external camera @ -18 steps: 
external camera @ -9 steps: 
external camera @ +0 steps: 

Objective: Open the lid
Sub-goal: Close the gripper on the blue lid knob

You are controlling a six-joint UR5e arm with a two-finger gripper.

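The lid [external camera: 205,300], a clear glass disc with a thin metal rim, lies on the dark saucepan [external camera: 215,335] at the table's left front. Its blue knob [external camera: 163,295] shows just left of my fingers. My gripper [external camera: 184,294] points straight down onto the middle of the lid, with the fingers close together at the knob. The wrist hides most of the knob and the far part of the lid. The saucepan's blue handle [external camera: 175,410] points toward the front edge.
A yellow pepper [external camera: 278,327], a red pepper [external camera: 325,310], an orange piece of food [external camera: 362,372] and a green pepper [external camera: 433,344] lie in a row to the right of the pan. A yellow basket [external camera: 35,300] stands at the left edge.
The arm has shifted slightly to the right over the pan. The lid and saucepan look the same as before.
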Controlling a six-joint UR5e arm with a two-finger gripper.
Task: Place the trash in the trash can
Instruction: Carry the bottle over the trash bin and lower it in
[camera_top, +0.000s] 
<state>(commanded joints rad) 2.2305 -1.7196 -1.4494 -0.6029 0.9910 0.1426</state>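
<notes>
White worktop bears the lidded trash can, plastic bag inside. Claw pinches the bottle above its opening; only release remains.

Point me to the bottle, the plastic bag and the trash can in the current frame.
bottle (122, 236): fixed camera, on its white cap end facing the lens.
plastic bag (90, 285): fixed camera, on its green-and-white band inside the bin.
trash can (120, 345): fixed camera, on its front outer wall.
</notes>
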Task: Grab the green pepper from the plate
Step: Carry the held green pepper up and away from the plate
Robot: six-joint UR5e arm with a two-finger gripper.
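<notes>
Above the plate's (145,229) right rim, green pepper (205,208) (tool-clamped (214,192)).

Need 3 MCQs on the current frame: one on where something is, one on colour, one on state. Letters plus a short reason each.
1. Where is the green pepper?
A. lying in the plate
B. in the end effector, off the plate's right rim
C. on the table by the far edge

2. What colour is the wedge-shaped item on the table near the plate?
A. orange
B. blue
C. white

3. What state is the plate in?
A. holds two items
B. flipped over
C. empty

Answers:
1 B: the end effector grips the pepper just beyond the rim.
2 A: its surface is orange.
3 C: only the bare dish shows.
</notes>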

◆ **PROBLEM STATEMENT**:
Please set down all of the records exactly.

◆ **EXERCISE OUTPUT**:
external camera @ -18 steps: 
external camera @ -9 steps: 
external camera @ +0 steps: 

Objective: Open the lid
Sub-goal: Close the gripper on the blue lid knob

You are controlling a six-joint UR5e arm with a two-finger gripper.

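The lid [external camera: 205,300], a clear glass disc with a thin metal rim, lies on the dark saucepan [external camera: 215,335] at the table's left front. Its blue knob [external camera: 163,295] shows just left of my fingers. My gripper [external camera: 184,294] points straight down onto the middle of the lid, with the fingers close together at the knob. The wrist hides most of the knob and the far part of the lid. The saucepan's blue handle [external camera: 175,410] points toward the front edge.
A yellow pepper [external camera: 278,327], a red pepper [external camera: 325,310], an orange piece of food [external camera: 362,372] and a green pepper [external camera: 433,344] lie in a row to the right of the pan. A yellow basket [external camera: 35,300] stands at the left edge.
The arm has shifted slightly to the right over the pan. The lid and saucepan look the same as before.
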Controlling a six-joint UR5e arm with a two-finger gripper.
Task: Place the trash in the trash can
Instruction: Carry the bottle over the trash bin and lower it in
[camera_top, +0.000s] 
<state>(commanded joints rad) 2.2305 -1.7196 -1.4494 -0.6029 0.9910 0.1426</state>
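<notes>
White worktop bears the lidded trash can, plastic bag inside. Claw pinches the bottle above its opening; only release remains.

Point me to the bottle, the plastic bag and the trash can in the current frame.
bottle (122, 236): fixed camera, on its white cap end facing the lens.
plastic bag (90, 285): fixed camera, on its green-and-white band inside the bin.
trash can (120, 345): fixed camera, on its front outer wall.
</notes>
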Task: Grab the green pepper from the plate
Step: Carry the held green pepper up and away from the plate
Robot: six-joint UR5e arm with a two-finger gripper.
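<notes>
Above the plate's (145,229) right rim, green pepper (205,208) (tool-clamped (214,192)).

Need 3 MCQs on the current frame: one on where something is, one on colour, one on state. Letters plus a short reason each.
1. Where is the green pepper?
A. lying in the plate
B. in the end effector, off the plate's right rim
C. on the table by the far edge

2. What colour is the wedge-shaped item on the table near the plate?
A. orange
B. blue
C. white

3. What state is the plate in?
A. holds two items
B. flipped over
C. empty

Answers:
1 B: the end effector grips the pepper just beyond the rim.
2 A: its surface is orange.
3 C: only the bare dish shows.
</notes>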

The answer requires no further additions.